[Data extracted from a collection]
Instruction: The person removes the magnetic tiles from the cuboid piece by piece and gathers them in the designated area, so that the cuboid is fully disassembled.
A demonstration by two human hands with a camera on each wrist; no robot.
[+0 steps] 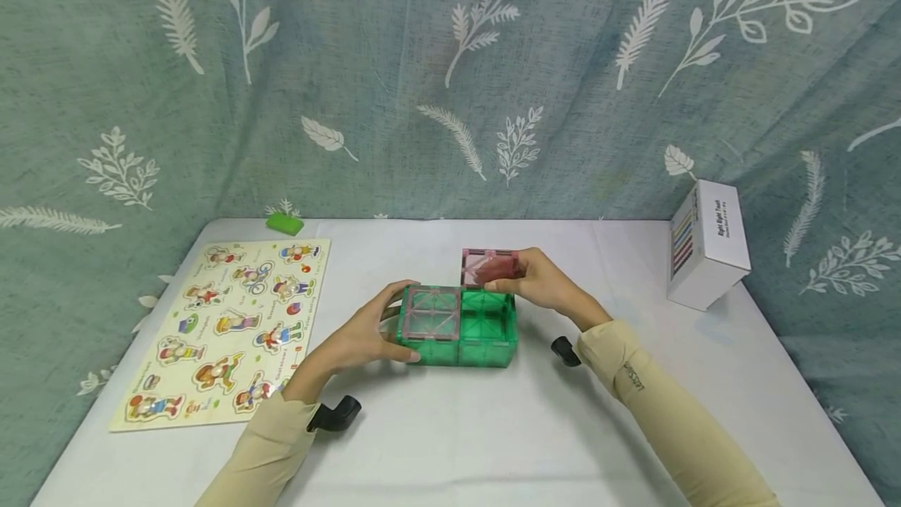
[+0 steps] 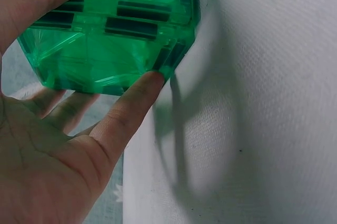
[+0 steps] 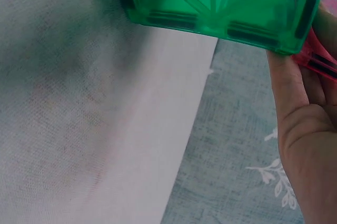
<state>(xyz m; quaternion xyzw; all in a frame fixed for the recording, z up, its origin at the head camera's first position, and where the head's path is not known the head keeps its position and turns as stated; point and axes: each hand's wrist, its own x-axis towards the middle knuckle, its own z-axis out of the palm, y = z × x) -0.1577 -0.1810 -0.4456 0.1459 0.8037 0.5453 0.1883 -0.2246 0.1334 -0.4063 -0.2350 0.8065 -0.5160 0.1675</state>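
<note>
Left hand [image 1: 366,331] gripped the green box [image 1: 486,355] at its left end. Right hand's [image 1: 545,284] fingers pinched a pink tile [image 1: 486,267] at the box's rear right. Judged: covering step; next move called for lowering the tile flat.

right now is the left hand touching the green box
Touching. The left wrist view shows it: the left hand has a fingertip against the edge of the green box, with no gap between.
</note>
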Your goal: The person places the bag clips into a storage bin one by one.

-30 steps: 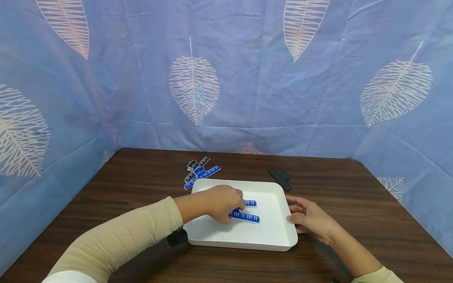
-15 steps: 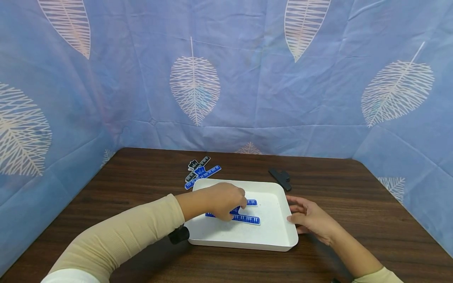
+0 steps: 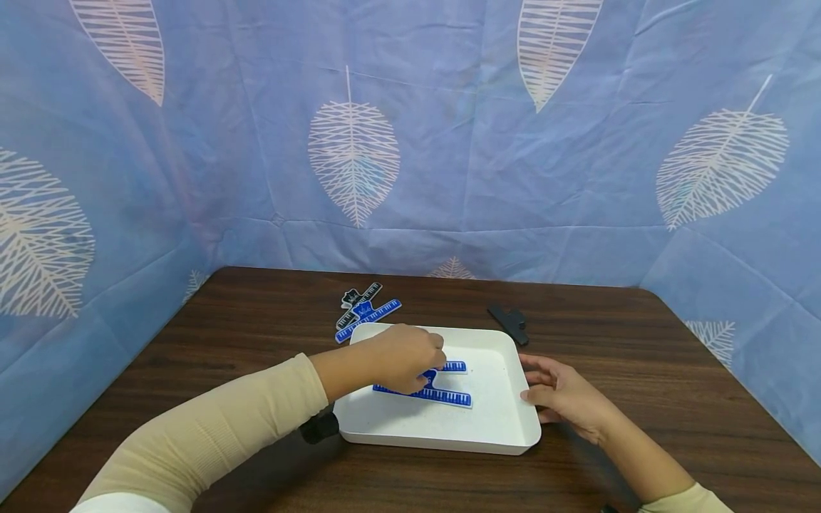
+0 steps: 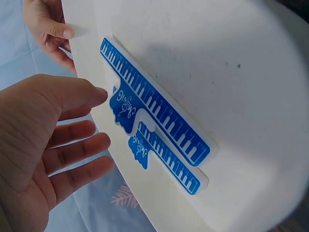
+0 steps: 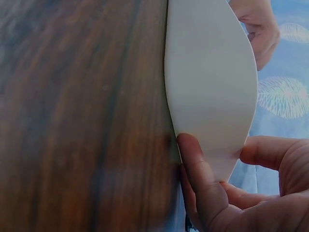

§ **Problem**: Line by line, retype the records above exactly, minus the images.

§ **Written response**:
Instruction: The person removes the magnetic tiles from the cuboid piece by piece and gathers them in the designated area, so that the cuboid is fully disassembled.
A demonstration by two human hands with a camera on each wrist; no robot.
[+0 steps] 
[+0 steps] 
[+0 steps] 
<state>(xyz m; quaternion xyzw; all in a frame fixed for the recording, z up, its origin at the head camera's first position, and where the head's path is not known the head keeps its position and turns as stated; point and axes: each hand's wrist, its own x-axis towards the middle knuckle, its own z-axis out of the palm, y = z × x) -0.1577 -0.1810 -0.4456 0.1459 0.8037 0.5453 0.1883 -0.2246 0.1334 -0.4063 -0.2350 0.8065 -0.5160 0.1675</state>
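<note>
Left hand [image 1: 366,331] gripped the green box [image 1: 486,355] at its left end. Right hand's [image 1: 545,284] fingers pinched a pink tile [image 1: 486,267] at the box's rear right. Judged: covering step; next move called for lowering the tile flat.

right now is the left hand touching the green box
Touching. The left wrist view shows it: the left hand has a fingertip against the edge of the green box, with no gap between.
</note>
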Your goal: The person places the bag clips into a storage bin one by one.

-30 steps: 
-15 steps: 
+0 steps: 
+0 steps: 
+0 steps: 

No additional answer text is required.